Une Cour dédiée entièrement à la matière qu’est la propriété intellectuelle devrait voir le jour en Fédération de Russie le 1er février 2013. Cette Cour fonctionnera selon les modalités suivantes :
1) Première instance : la Cour sera compétente pour les litiges concernant la validité des droits de propriété intellectuelle mais également des appels des décisions rendues par le Rospatent, l’équivalent russe de l’INPI. Cette Cour traitera principalement des refus d’enregistrement de marques, de brevets et de dessins et modèles mais également des décisions de nullité d’enregistrement de marques et de brevets. En première instance, cette Cour traitera des appels du service fédéral antitrust concernant les actes de concurrence déloyale.
2) Aucun appel des décisions rendues par la Cour ne sera possible, les décisions de première instance seront d’application immédiate.
Les actions en déchéance pour non usage en droit des marques seront de la compétence de la Cour arbitrale de Moscou durant la période transitoire. Il semblerait qu’il soit plus juste de parler d’une Cour arbitrale dédiée à la propriété industrielle et non à la propriété intellectuelle en son ensemble puisque les droits d’auteur sont exclus de son champ de compétence. La création de cette Cour prend acte du fait que les litiges concernant les brevets notamment sont d’une technicité telle qu’ils requièrent des Cours spécialisées. Trente magistrats œuvreront pour la protection de la propriété intellectuelle au sein de cette Cour. Ceux-ci devront être spécialisés en propriété intellectuelle et pourront être assistés le cas échéant par des spécialistes indépendants extérieurs au système judiciaire. Chaque affaire fera l’objet d’un examen minutieux qui sera effectué par un collège de magistrats ou par un président seul.

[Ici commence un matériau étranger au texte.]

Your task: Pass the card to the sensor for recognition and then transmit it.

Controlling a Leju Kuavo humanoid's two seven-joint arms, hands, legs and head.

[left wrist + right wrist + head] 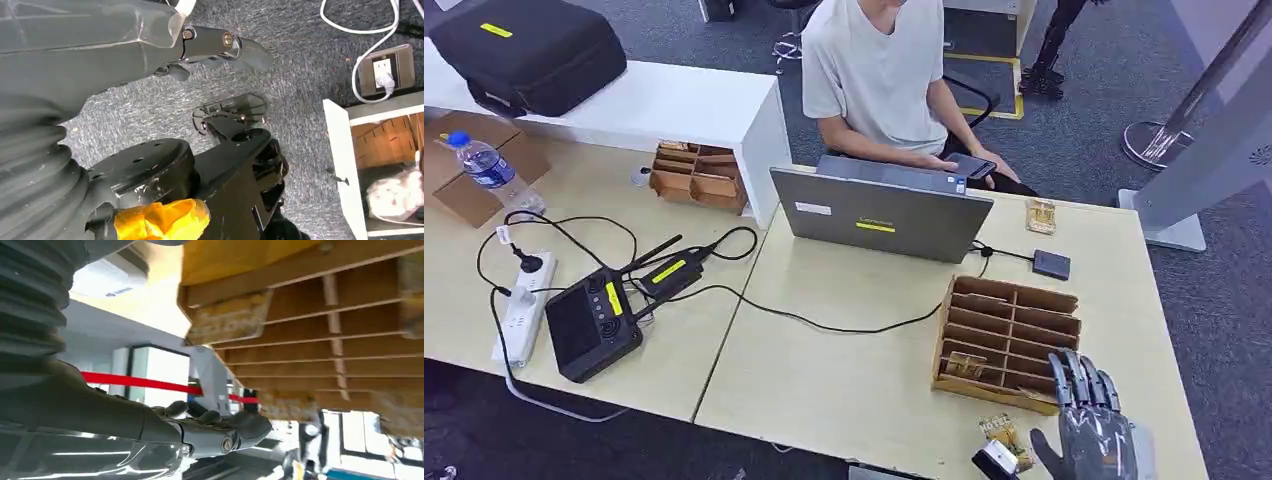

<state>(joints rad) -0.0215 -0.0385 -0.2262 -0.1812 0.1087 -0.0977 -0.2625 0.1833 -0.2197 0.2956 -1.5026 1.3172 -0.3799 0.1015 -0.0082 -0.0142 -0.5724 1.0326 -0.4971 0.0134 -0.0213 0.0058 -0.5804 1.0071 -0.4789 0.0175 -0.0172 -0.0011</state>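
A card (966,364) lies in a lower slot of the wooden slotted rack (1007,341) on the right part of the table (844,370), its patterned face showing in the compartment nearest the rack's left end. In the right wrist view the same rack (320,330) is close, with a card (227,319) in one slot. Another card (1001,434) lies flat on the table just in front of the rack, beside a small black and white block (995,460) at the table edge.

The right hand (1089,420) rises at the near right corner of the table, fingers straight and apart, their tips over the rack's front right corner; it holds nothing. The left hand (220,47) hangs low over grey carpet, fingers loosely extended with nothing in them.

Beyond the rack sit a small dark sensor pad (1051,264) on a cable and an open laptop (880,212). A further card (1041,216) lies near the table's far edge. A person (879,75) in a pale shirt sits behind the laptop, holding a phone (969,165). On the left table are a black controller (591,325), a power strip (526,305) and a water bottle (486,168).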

La localisation géographique de cette Cour demeure encore incertaine, bien que le hub innovant de Skolkovo fasse partie des prétendants. Cette initiative prend place dans un cadre plus large et atteste de l’engagement prit par la Fédération de Russie pour une défense accrue des droits de propriété intellectuelle. La Fédération de Russie a ainsi ratifié un traité international qui a pour objectif sous-jacent de bâtir des principes directeurs qui protégeront de manière effective les droits de propriété intellectuelle en Fédération de Russie tout autant qu’en Biélorussie et au Kazakhstan. La construction des fonds baptismaux de cette Cour tend à pallier les incuries du système judiciaire russe dont les dysfonctionnements sont patents. Nombreux étaient ceux qui appelaient de leurs vœux un aggiornamento afin de désengorger les tribunaux où les affaires ayant trait à la propriété intellectuelle ne cessaient de croître de manière incrémentale.
La Fédération de Russie fait partie des pays que l’on désigne sous l’acronyme de BRIC’s, elle est devenue peu à peu un marché économique incontournable. La construction de cette Cour dédiée à la propriété intellectuelle prend acte du fait que les acteurs économiques souhaitent investir dans un marché lorsque celui-ci est stable et attractif. En unifiant la jurisprudence en matière de propriété intellectuelle et en améliorant la qualité des décisions rendues cette Cour devrait permettre in fine aux titulaires de droit de défendre de manière efficiente leurs droits de propriété intellectuelle dans le pays.
Reste à savoir si cette Cour sera véritablement érigée ou non, et si oui par quel gouvernement. Son apport pourrait être bénéfique, bien que le tumulte politique qui transperce le pays de toute part laisse présager que cette Cour sera une véritable arlésienne. De plus, cette Cour ne semble pas représenter une arène possible pour le règlement extrajudiciaire des litiges liés aux noms de domaine ce qui semble regrettable au vu de l’inexistence d’une telle Cour en Russie. Il semblerait louable de proposer que la Cour soit également compétente en la matière bien que ce dessein ne soit sûrement pas réalisable dans un futur proche cette nouvelle enceinte consacrée à la propriété intellectuelle pourrait être un laboratoire intéressant pour des développements futurs en matière de contentieux relatifs aux noms de domaine.